Ici commence, à vrai dire, l’opposition et la lutte ouverte entre le gouvernement à Vienne et le ministère hongrois. Marquons donc cette date, car les dates font beaucoup entre partis qui s’accusent mutuellement de trahison. La période dont nous retraçons les principaux faits peut se diviser ainsi : 1° du 16 mars, date de la révolution, jusqu’au 5 juillet, époque de l’ouverture de la diète, le gouvernement autrichien, brisé coup sur coup dans sa propre capitale, refoulé dans la haute Italie, fugitif à Inspruck, lâche les rênes et se livre sans résistance à toutes les exigences hongroises. 2° En juillet et août, la résistance s’organise à Vienne ; on encourage ou l’on tolère du moins l’opposition que rencontrent les mesures révolutionnaires du ministère hongrois.
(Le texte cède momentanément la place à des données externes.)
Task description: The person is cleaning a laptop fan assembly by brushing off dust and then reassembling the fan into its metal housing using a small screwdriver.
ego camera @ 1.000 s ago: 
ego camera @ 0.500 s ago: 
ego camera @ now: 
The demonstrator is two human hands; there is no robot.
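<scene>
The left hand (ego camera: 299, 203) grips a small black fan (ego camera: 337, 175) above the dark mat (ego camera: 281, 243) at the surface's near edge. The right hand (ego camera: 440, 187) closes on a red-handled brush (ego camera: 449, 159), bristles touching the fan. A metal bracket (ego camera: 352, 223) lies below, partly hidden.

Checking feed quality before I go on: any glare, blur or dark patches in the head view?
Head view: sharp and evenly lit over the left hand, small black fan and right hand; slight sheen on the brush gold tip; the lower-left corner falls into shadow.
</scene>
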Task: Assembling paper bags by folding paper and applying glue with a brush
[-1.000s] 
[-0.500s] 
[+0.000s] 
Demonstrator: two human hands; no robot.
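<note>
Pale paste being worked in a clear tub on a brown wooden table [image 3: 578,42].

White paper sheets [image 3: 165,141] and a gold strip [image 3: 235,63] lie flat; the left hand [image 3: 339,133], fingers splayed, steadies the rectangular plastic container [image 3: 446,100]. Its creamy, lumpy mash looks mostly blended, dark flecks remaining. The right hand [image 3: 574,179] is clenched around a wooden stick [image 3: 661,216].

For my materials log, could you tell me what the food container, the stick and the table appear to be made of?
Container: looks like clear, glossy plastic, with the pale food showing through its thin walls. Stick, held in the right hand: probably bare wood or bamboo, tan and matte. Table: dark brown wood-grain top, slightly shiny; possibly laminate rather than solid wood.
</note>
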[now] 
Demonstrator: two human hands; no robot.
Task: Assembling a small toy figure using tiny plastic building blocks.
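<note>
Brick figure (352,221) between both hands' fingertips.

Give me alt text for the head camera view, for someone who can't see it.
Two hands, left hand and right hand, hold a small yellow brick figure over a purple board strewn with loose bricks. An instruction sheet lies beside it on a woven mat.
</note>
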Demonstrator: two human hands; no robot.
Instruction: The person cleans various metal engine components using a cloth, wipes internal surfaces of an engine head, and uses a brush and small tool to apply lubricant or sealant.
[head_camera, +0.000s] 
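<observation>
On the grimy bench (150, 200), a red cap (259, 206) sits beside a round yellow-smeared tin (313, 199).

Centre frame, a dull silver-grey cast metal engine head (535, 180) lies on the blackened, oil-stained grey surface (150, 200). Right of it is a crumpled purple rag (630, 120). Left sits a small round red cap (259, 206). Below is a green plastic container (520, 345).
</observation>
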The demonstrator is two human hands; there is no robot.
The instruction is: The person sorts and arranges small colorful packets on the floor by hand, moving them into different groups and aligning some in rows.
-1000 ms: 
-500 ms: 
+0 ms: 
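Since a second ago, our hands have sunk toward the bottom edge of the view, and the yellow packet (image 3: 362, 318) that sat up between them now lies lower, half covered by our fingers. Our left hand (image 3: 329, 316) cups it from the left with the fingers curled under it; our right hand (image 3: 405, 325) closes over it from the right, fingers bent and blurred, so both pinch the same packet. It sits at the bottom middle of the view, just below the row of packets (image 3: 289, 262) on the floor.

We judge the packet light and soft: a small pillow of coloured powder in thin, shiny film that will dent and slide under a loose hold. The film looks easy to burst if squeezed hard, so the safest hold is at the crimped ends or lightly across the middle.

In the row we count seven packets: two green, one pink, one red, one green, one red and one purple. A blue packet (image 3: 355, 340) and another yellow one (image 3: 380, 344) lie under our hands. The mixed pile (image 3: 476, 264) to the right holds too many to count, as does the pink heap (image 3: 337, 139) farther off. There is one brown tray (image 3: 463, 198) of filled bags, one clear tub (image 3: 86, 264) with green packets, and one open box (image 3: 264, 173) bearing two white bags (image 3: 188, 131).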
Les deux gouvernemens se ménagent encore de paroles, mais tous deux voient avec certitude que la lutte est inévitable ; la lutte est retardée cependant jusqu’aux premiers jours de septembre. 3° A dater de cette époque, les résolutions hostiles se précipitent de part et d’autre ; les manifestes appellent et annoncent les armes. Suivons les progrès de cette marche fatale.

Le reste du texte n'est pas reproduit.